Task item:
Below are some entries. Repeat exactly the lines from the one with "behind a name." through the one with "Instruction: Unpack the", and only those.

Records from a collection
*** Block opens ***
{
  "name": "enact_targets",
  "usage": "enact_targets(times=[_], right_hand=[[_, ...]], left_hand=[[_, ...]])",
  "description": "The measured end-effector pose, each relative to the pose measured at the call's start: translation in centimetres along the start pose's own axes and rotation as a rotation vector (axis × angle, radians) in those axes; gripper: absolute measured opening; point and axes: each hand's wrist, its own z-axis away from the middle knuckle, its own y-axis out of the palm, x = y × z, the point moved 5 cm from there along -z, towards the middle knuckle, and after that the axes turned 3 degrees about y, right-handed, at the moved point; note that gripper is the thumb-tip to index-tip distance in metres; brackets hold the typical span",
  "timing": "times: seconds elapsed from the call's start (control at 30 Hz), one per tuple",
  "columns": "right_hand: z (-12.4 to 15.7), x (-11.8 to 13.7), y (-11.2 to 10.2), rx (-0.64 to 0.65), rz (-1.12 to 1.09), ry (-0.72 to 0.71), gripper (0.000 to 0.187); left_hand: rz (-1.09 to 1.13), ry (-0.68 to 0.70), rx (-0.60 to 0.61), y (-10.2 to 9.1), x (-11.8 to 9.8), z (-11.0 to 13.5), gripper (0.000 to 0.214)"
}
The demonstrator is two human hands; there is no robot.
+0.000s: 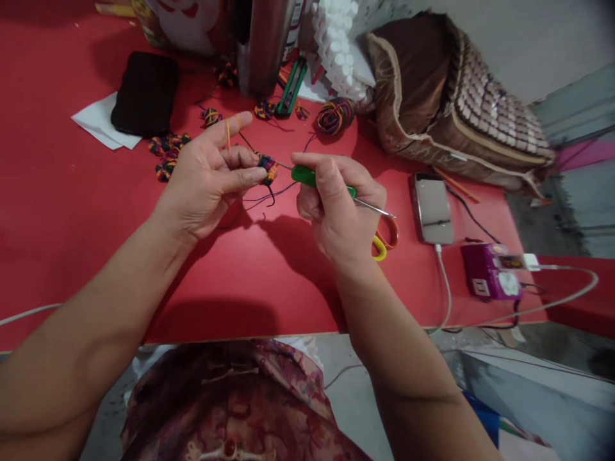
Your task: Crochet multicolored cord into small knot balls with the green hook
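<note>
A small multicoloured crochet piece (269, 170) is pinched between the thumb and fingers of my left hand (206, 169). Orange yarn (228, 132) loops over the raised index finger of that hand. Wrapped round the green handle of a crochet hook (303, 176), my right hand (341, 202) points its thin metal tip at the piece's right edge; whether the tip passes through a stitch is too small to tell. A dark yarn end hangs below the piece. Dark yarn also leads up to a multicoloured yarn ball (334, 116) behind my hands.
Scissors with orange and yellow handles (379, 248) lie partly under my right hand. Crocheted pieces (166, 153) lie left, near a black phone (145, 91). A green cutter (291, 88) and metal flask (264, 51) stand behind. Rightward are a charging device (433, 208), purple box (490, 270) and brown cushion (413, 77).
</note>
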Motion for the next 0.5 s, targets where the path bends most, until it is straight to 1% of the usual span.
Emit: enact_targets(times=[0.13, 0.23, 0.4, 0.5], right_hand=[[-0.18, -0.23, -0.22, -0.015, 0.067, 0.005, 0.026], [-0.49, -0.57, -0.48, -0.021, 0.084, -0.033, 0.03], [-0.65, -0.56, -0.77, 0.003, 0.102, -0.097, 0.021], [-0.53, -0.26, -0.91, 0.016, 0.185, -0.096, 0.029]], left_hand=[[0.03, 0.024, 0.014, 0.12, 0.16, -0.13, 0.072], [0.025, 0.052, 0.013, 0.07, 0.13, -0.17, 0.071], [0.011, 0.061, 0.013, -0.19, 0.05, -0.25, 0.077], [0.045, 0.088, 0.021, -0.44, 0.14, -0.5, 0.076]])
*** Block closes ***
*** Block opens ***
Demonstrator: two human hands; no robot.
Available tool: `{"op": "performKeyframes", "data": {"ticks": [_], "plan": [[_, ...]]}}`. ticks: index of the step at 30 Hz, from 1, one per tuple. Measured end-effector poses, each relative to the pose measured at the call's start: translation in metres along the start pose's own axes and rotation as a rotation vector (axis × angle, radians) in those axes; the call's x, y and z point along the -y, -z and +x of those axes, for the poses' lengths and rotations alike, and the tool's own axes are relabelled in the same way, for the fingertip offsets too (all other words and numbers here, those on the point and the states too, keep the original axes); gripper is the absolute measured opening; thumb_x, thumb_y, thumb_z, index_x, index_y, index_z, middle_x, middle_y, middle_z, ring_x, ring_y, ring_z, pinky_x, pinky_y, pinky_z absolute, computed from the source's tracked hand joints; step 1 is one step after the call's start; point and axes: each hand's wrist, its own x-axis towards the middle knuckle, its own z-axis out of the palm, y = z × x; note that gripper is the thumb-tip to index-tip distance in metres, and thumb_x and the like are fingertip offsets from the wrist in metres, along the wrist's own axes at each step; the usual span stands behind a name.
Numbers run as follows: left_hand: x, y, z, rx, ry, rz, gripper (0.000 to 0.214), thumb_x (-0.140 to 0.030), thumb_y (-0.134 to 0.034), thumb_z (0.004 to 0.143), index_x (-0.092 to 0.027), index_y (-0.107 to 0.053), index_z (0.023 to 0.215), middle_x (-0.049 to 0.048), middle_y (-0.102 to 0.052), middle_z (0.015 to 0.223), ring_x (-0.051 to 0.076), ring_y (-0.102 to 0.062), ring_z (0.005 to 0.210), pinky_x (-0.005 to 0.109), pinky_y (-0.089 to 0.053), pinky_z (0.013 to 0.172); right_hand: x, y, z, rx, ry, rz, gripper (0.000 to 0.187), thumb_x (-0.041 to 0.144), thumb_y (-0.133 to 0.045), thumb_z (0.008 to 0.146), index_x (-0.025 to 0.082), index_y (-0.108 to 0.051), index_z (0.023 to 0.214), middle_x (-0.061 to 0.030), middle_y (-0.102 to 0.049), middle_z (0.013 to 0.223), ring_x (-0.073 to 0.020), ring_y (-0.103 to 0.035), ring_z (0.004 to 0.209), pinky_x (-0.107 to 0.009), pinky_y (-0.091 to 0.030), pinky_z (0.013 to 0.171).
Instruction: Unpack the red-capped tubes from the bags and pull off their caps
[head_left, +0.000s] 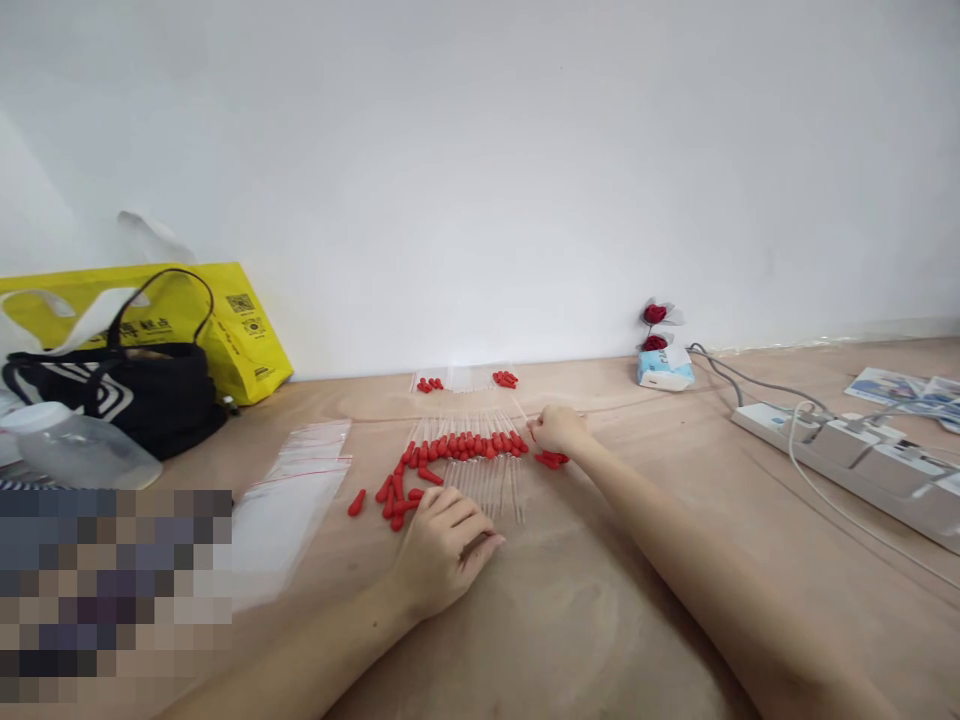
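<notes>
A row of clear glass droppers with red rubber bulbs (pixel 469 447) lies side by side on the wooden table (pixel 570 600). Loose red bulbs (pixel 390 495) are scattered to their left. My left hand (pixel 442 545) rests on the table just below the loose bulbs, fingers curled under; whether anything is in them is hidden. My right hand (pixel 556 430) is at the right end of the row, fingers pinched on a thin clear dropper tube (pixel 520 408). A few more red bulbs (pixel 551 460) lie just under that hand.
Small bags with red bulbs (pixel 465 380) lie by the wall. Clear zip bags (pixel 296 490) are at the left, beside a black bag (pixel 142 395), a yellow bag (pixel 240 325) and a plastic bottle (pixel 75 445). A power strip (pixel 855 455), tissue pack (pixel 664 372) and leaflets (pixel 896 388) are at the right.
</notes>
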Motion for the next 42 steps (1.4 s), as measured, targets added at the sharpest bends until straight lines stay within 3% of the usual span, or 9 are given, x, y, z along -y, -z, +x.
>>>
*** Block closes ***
Solution to this task:
Available tool: `{"op": "performKeyframes", "data": {"ticks": [_], "plan": [[_, ...]]}}`. ticks: index of the step at 30 Hz, from 1, one per tuple. Measured end-effector poses, each relative to the pose measured at the call's start: translation in metres along the start pose's own axes and rotation as a rotation vector (axis × angle, radians) in those axes; the call's x, y and z point along the -y, -z and +x of those axes, for the poses' lengths and rotations alike, and the tool's own axes are relabelled in the same way, for the fingertip offsets too (all other words and numbers here, those on the point and the states too, keep the original axes); gripper is the absolute measured opening; thumb_x, thumb_y, thumb_z, index_x, index_y, index_z, middle_x, middle_y, middle_z, ring_x, ring_y, ring_z, pinky_x, pinky_y, pinky_z absolute, computed from the source's tracked hand joints; step 1 is one step after the call's start; point and axes: each hand's wrist, its own x-axis towards the middle knuckle, its own z-axis out of the palm, y = z × x; note that gripper is the thumb-tip to index-tip distance in metres, and thumb_x and the like are fingertip offsets from the wrist in metres, along the wrist's own axes at each step; the usual span stands behind a name.
Numbers run as follows: left_hand: x, y, z, rx, ry, rz, gripper (0.000 to 0.214), thumb_x (-0.140 to 0.030), thumb_y (-0.134 to 0.034), thumb_z (0.004 to 0.143), index_x (-0.092 to 0.027), index_y (-0.107 to 0.053), index_z (0.023 to 0.215), middle_x (-0.049 to 0.048), middle_y (-0.102 to 0.052), middle_z (0.015 to 0.223), ring_x (-0.051 to 0.076), ring_y (-0.102 to 0.062), ring_z (0.005 to 0.210), pinky_x (-0.005 to 0.109), pinky_y (-0.089 to 0.053), pinky_z (0.013 to 0.172); right_hand: x, y, z, rx, ry, rz, gripper (0.000 to 0.187), thumb_x (-0.041 to 0.144), thumb_y (-0.133 to 0.045), thumb_z (0.008 to 0.146), index_x (-0.025 to 0.082), index_y (-0.108 to 0.051), index_z (0.023 to 0.214), middle_x (-0.061 to 0.030), middle_y (-0.102 to 0.049), middle_z (0.013 to 0.223), ring_x (-0.073 to 0.020), ring_y (-0.103 to 0.035), ring_z (0.004 to 0.209), pinky_x (-0.107 to 0.009), pinky_y (-0.091 to 0.030), pinky_z (0.013 to 0.171).
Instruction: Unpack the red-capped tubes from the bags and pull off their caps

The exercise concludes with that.